Whitman joked that a "low-cost computer reseller with a home domicile of Romania" would likely raise red flags. eBay's fraud detectors at the company's headquarters here could then monitor the seller, tip off police or the post office, and ultimately save consumers money and annoyance.

eBay spokesman Kevin Pursglove emphasized that FADE would not automatically bar sellers based exclusively on their geography, merchandise category or other demographic information.

"We know we've got to be careful," Pursglove said after the 45-minute shareholder meeting at the Silicon Valley Conference Center. "We wouldn't get into redlining or Zip code tracking or anything like that. The reality is that everyone starts at zero, with a clean record."

eBay tightly guards data about fraud and doesn't disclose lists of hot spots for fraudulent sales, Pursglove said. He also noted that, by some measurements, fraudulent sales on eBay are less than one one-hundredth of 1 percent--lower than the figure given by Whitman in her speech.

But given the fact that eBay has 9 million items for sale on any given day and will likely process $13 billion in gross merchandise sales in 2002, small percentages could add up to thousands of dollars wasted on hundreds of fraudulent transactions each day. The company has been working hard to clean up fraud, forging closer ties with police officials, the U.S. Postal Service, international delivery services and authorities abroad.

Anecdotal evidence suggests that a disproportionate percentage of fraud happens from sales that originate from sellers in Eastern Europe. Pursglove also said that higher-priced items, such as computers and other electronics goods, have a higher rate of fraud than collectibles such as Pez dispensers and Beanie Babies. Technology products, ranging from Sun Microsystems servers to Dell Computer laptops and a variety of smaller electronic gadgets, constitute the largest category of goods sold on eBay.

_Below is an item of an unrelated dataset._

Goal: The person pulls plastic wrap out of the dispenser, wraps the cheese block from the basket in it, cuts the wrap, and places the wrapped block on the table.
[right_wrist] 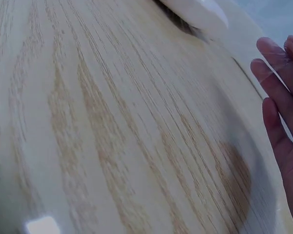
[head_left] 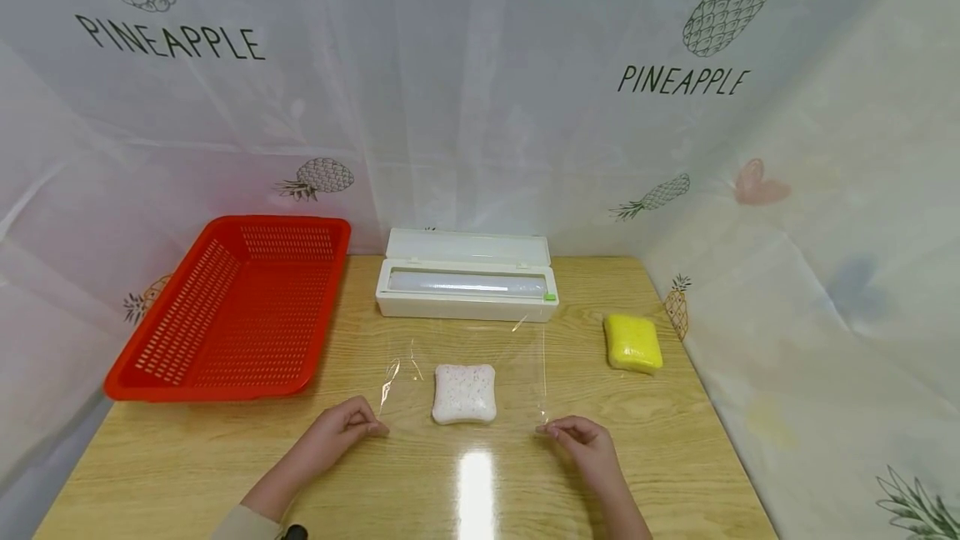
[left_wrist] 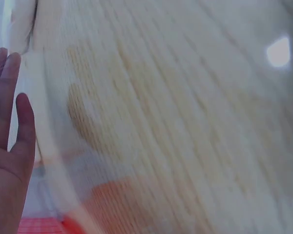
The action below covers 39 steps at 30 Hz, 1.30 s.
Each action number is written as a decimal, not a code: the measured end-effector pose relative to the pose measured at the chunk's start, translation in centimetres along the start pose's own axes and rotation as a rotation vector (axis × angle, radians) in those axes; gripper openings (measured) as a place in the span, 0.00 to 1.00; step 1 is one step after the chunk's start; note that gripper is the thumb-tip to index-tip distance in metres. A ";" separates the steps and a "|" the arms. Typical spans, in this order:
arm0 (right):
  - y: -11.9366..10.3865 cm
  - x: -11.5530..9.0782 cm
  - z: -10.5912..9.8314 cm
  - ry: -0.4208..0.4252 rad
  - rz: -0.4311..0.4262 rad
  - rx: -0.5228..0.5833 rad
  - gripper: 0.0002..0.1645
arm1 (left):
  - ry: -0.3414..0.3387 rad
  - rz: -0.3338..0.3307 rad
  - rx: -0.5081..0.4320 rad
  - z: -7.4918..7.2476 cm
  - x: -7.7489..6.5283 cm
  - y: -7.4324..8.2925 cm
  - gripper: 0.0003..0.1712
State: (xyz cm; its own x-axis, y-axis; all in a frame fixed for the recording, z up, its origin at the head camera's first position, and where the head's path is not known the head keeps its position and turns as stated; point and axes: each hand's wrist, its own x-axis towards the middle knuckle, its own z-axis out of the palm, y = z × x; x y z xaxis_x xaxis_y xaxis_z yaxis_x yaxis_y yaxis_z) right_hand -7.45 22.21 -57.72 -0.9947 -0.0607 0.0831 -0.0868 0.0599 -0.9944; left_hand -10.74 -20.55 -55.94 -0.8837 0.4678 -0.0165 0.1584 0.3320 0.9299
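Observation:
A sheet of clear plastic wrap [head_left: 392, 373] runs toward me from a white wrap dispenser [head_left: 465, 307], whose lid stands raised with the roll showing. My left hand [head_left: 348, 430] pinches its near left corner, and the right hand [head_left: 581, 437] pinches the near right one. Between the hands, a white speckled pillow-shaped block [head_left: 464, 395] sits within the sheet's outline; whether the film passes over or under it I cannot tell. The wrist views show outer fingers of the left hand [left_wrist: 10, 136] and right hand [right_wrist: 288, 112] extended, the pinches hidden.
A red plastic basket [head_left: 327, 340] stands at the left of the wooden table [head_left: 420, 498]. To the right lies a yellow pillow-shaped block [head_left: 632, 343] with a shiny surface. A pineapple-print curtain [head_left: 480, 107] closes off the back and sides.

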 end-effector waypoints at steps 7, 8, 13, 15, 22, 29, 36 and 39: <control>-1.3 0.7 0.4 0.022 -0.033 -0.163 0.06 | 0.009 0.041 -0.036 0.4 0.8 0.1 0.08; -1.8 0.7 0.7 0.029 -0.050 -0.208 0.04 | 0.012 0.051 -0.018 0.5 0.9 0.1 0.09; -2.5 1.2 1.4 0.096 -0.077 -0.380 0.03 | 0.053 0.085 0.074 1.0 1.4 0.2 0.05; -1.6 1.7 1.3 0.117 -0.080 -0.419 0.03 | 0.085 0.067 0.102 1.2 1.7 0.3 0.04; -0.1 4.0 1.0 0.140 -0.093 -0.435 0.06 | 0.178 -0.048 0.138 1.5 3.0 0.6 0.03; 0.5 5.9 1.6 0.149 -0.037 -0.422 0.06 | 0.242 -0.168 0.097 1.7 4.5 0.6 0.03; 0.9 7.0 1.9 0.129 0.052 -0.368 0.04 | 0.268 -0.227 0.092 2.0 5.6 0.5 0.03; 0.9 7.3 2.0 0.122 0.098 -0.361 0.04 | 0.270 -0.260 0.081 2.1 5.7 0.5 0.03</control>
State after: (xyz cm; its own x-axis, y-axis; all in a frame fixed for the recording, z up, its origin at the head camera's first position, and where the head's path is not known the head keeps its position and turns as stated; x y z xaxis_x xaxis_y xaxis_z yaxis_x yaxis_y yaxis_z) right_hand -14.70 19.82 -58.09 -0.9967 0.0799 0.0173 0.0168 0.4072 -0.9132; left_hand -14.78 -15.97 -56.39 -0.9815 0.1303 -0.1401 -0.0612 0.4799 0.8752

Sports memorabilia is also a relative hotbed of fraud, usually in the form of inauthentic items being sold as genuine. eBay users in San Diego filed a class-action suit against the company in April 2000, alleging eBay was negligent in allowing forged sports memorabilia into auctions and allowing sellers who did not have a "certificate of authenticity," which is required in California. In January 2001, a judge ruled that eBay was immune to the requirement, but the members have appealed the decision.

"Sports memorabilia has had a lot of fraudulent activity for years," Pursglove said. "You can see that it just migrated from the offline world to the online world with eBay."

The fraud issue was also on shareholders' minds Wednesday. One of the few shareholders to ask a question during the open microphone session was an investor and buyer, who claimed he had a "bad experience" trying to buy an item from a seller several states away.

In other news from the meeting, eBay shareholders approved the appointment of directors Scott Cook and Robert Kagle. Cook has served on eBay's board since 1998 and is the founder of software maker Intuit. Kagle has served on eBay's board since 1997. Both were approved to serve until 2005.

Shareholders also approved changes to 1999 and 2001 equity incentive plans and ratified PricewaterhouseCoopers as the company's auditor for fiscal 2002.

eBay kicked off the morning meeting with 13 minutes of official motions, followed by a half-hour presentation and brief question-and-answer session with Whitman. But the sparsely attended event, which featured a plate of small bagels and two trays of fresh fruit, may get more heft next year.

When one shareholder inquired as to why only 40 shareholders attended the event--about half that of last year's annual meeting--Whitman said the company may boost the conference's profile next June. Whitman said she was impressed with the recent shareholder meeting of Seattle-based Starbucks Coffee, which attracted hundreds of investors and invited them to sample new java blends, socialize and learn more about the company's business plan and products.

eBay is hosting a larger event for eBay users--shareholders as well as buyers and sellers and others interested in joining the 40-million-member eBay community, in Anaheim, Calif., June 21-23. Depending on the success of eBay Live, Whitman said, she may decide to make the next shareholder meeting "more of an event."